Introduction

The purpose of this post is to show why causal inference is hard, how it fails us, and why DAGs don’t help.

Machine learning practitioners are concerned with prediction, rarely with explanation. This is a luxury. We work even on problems for which no data generating process can possibly be written down. Nobody believes that an LSTM model trained on Shakespeare’s plays works because it approximates Shakespeare. Yet it works.

In recent years, new tools for causal inference have become available for a broader audience. These tools promise to help non-experts not only predict, but explain patterns in data. Directed acyclic graphs and do-calculus are among the most influential ones.

People love shiny tools and there is danger in it. New tools come with the rush to adopt them, with a feeling of being in the vanguard, with new opportunities. That often makes them unreliable: they are misused, substituted for a better theory, design, or data.

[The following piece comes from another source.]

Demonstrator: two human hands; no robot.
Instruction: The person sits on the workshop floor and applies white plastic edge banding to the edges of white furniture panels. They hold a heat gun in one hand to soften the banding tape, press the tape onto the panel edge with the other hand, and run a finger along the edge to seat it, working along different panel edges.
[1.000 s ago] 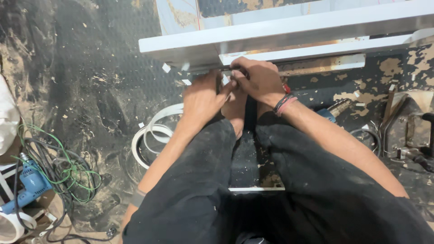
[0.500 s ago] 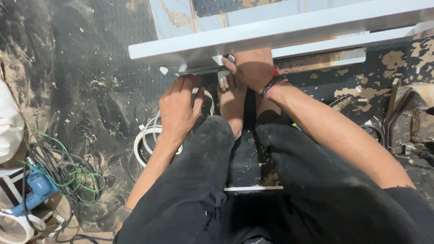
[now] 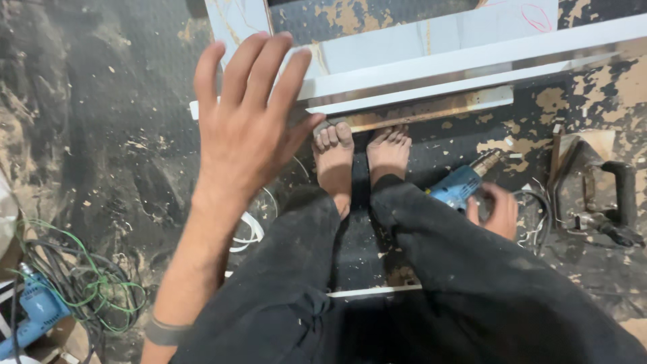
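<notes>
Hovering with fingers spread, the left hand (image 3: 246, 128) holds nothing and sits at about 10 o'clock from the bare feet (image 3: 360, 158), just in front of the white frame (image 3: 431, 64) lying on the dirty floor (image 3: 101, 135). The right hand (image 3: 495, 210), at 3 o'clock beside the right leg, closes around the handle of a blue drill (image 3: 461, 185). Another blue drill (image 3: 30, 317) lies among tangled cables (image 3: 94, 290) at 8 o'clock.

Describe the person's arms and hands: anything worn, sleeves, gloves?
Both hands bare, no gloves. Left hand: forearm unsleeved, a dark band around the arm lower down. Right hand: mostly hidden behind the black trousers, so its wrist and sleeve cannot be seen.
</notes>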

In this post, I focus on directed acyclic graphs and a Python library DoWhy because DAGs are really popular in the machine learning community. Points I make apply equally to the Potential Outcome framework, or any other formal language to express causality.

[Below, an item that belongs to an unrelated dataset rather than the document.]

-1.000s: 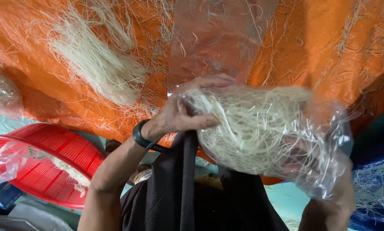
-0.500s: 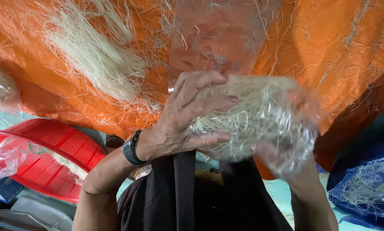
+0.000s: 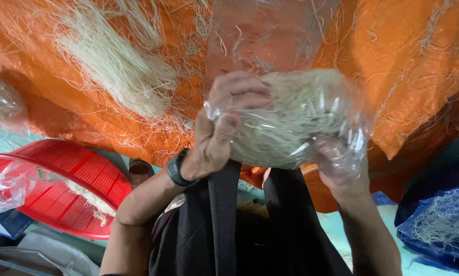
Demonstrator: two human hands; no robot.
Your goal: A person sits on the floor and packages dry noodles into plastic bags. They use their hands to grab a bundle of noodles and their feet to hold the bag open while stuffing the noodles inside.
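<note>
Presently: one clear plastic bag [image 3: 342, 128] packed with a bundle of pale thin noodles [image 3: 291, 120], held up between both hands over an orange tarp [image 3: 418, 66]. Left hand [image 3: 222, 128], black wristband [image 3: 177, 168], grip pressed around the bag's left end. Right hand [image 3: 342, 163], grip closed on the bag's lower right corner, seen through plastic. Loose noodles [image 3: 112, 61] lie on the tarp at upper left. Red mesh basket [image 3: 71, 189] lower left; blue sack [image 3: 439, 220] lower right.
</note>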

Why causal inference is hard, in theory

Causal inference relies on causal assumptions. Assumptions are beliefs that allow movement from statistical associations to causation.

Randomized experiments are the gold standard for causal inference because the treatment assignment is random and physically manipulated: one group gets the treatment, one does not. The assumptions here are straightforward, securable by design, and can be conveniently defended.

When there is no control over treatment assignment, say with observational data, researchers try to model it. Modeling here is equivalent to saying “we assume that after adjusting for age, gender, social status, and smoking, runners and non-runners are so similar to each other as if they were randomly assigned to running.” Then one can regress life expectancy on running, declare that ‘running increases life expectancy by n %”, and call it a day.

The logic behind this approach is clunky. It implicitly assumes we know exactly why people start running or live long and the only piece missing is what we are trying to estimate. A story that is not very believable and a bit circular. Also, by a happy coincidence, all parts of our model have available empirical proxies measured without error. Finally, since there is no principle way to check how well the model of choice approximates the real assignment mechanism all its assumptions can be debated for eternity.

This brings us to a situation best summarized by Jaas Sekhon [1]:

“Without an experiment, natural experiment, a discontinuity, or some other strong design, no amount of econometric or statistical modeling can make the move from correlation to causation persuasive”

Why causal inference is hard, in practice

The concerns raised above are better demonstrated with practical examples. Although there are plenty, I stick to three, with one from economics, epidemiology, and political science.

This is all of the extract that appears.